Here are some things you need to know for the Security+ examination.

Encryption

• Cryptography is the use of mathematical algorithms to transform information into a form that is not readable by unauthorized individuals (ciphertext). This relies on pseudorandom number generation because we lack a source of truly random numbers.
• Decryption performs the reverse transformation using an algorithm to transform that encrypted ciphertext back into plaintext format.
• Algorithms are processes or sets of rules to be followed in calculations or other problem-solving operations, especially by a computer. This is very similar to computer code and, in fact, computer code is often designed to implement mathematical algorithms.
• The encryption process uses two inputs, namely:
  • P = The plaintext message
  • K = The encryption/decryption key
  and the result of this process is C = The encrypted text
• The decryption process uses two inputs which do the reverse of the encryption process, namely:
  • C = The encrypted text
  • K = The encryption/decryption key
  and the result of this process is P = The plaintext message
• When sharing an encrypted message with someone, using symmetric encryption then K becomes the shared secret key which is used to encrypt and decrypt the message.
• Asymmetric encryption uses key pairs to process keys for secure communications, namely:
  • Public Key - Can be shared with other people
  • Private Key - Used only with the person creating the message
  Asymmetric communications is more scalable than symmetric communications, but is more processor intensive since asymmetric communications require the sender and recipient to use keys from the same pair.

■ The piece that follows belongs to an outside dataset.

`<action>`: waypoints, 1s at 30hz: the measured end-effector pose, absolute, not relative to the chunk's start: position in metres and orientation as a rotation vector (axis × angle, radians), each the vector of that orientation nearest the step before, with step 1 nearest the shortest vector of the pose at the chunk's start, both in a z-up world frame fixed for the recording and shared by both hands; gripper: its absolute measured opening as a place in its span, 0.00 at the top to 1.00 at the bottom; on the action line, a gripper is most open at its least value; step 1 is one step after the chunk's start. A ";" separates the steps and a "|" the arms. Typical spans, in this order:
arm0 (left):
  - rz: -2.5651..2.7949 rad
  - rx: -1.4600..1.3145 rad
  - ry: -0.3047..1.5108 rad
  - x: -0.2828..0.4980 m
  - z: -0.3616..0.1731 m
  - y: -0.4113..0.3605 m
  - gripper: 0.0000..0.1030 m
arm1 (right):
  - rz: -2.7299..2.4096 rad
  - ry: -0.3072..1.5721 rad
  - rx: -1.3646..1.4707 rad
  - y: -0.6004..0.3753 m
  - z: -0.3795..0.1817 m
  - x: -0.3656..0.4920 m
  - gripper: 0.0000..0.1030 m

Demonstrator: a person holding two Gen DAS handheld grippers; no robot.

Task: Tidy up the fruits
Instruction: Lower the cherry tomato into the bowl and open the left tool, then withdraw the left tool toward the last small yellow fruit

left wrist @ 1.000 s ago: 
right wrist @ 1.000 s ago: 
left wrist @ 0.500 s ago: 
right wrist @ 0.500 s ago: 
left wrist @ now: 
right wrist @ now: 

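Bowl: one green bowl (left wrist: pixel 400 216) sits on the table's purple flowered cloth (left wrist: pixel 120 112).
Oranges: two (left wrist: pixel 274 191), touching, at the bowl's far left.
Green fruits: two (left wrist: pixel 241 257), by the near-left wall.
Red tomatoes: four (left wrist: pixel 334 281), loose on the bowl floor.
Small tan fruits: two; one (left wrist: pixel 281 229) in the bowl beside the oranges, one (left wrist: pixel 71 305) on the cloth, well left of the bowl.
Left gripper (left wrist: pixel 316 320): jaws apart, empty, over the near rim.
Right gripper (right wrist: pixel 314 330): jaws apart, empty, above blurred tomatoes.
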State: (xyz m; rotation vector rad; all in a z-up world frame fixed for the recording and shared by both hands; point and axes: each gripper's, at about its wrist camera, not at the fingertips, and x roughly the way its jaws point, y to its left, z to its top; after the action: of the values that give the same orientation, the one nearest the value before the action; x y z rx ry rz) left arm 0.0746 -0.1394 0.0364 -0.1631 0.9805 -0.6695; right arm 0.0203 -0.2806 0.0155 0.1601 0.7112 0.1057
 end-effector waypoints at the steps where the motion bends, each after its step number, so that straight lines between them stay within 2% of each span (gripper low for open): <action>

For example, if Bob wants to talk with Alice then Bob will use Alice's public key to communicate with Alice and then Alice will use her private key to decrypt the message. Since asymmetric communications is slow due to the requirements for more processor and memory resources, asymmetric communications is primarily used to distribute symmetric keys for faster secure communications.
• Symmetric encryption uses only shared keys for communications
• States of Data
  • Data at rest - Data on media (e.g. flash drive or hard drive) not being used at the moment
  • Data in motion - Data being transfered over a network connection
  • Data in use - Data that is in RAM and is being actively used at the moment
• The Cryptographic lifecycle has 5 parts, namely:
  1. Initiation - Gather requirements
  2. Development/Acquisition - Find an appropriate combination of hardware, software, and algorithms that meet objectives
  3. Implementation and Assessment - Configure and test
  4. Operations and Maintenance - Ensure the continued secure operation
  5. Sunset - Phase out the cryptographic algorithm

Formulas to determine the required number of keys to maintain secure communications:

• Symmetric Key formula: x = (n(n-1))/2 where n is the number of hosts and x is the number of keys needed for secure communications to everyone
• Asymmetric Key formula: x = 2n where n is the number of hosts and x is the number of keys needed for secure communications to everyone

Goals of Cryptography

• Confidentiality - Only authorized individuals can access information
• Integrity - No unauthorized changes
• Authentication - Proof of identity claims
• Nonrepudiation - Proving the origin of a message to a 3^rd party. This is only possible with asymmetric communications, using digital signatures.

Encryption Terminology

• Codes - Substituting one word with another to encrypt
• Ciphers - Using mathematical operations to encrypt - Ciphers have two different ways of processing a message, namely:
  • Stream Ciphers - Operate on one character, or bit, of a message at a time
  • Block Ciphers - Operate on large segments of the message at the same time
  Ciphers perform their encryption and decryption operations using two basic building blocks, namely:
  • Substitution Ciphers - actually change the characters of the message - For example, gratitude → kvexmxyi
  • Transposition Ciphers - rearrange the charaters on the message, but don't actually change them - For example, gratitude → trediguta
• ⊕ or Exclussive (XOR) - one input is different from the other input, namely:
  

  X	Y	X⊕Y
  FALSE	FALSE	FALSE
  TRUE	FALSE	TRUE
  FALSE	TRUE	TRUE
  TRUE	TRUE	FALSE

  
  Where X = the plain text input and Y = the encryption key For example, if X = gratitude and Y = encrypted then
  X⊕Y = 00000010 00011100 00010111 00011011 00001101 00000101 00010000 00001100*, using ASCII code for each letter in each word and then comparing their values.
  

  Word	ASCII code
  gratitude	01100111 01110010 01110100 01101001 01110100 01110101 01100100 01100101
  encryption	01100101 01101110 01100011 01110010 01111001 01110000 01110100 01101001 01101111 01101110
  * Binary	00000010 00011100 00010111 00011011 00001101 00000101 00010000 00001100

  *The result is given in binary since the resulting code of each character is not a letter in the English alphabet.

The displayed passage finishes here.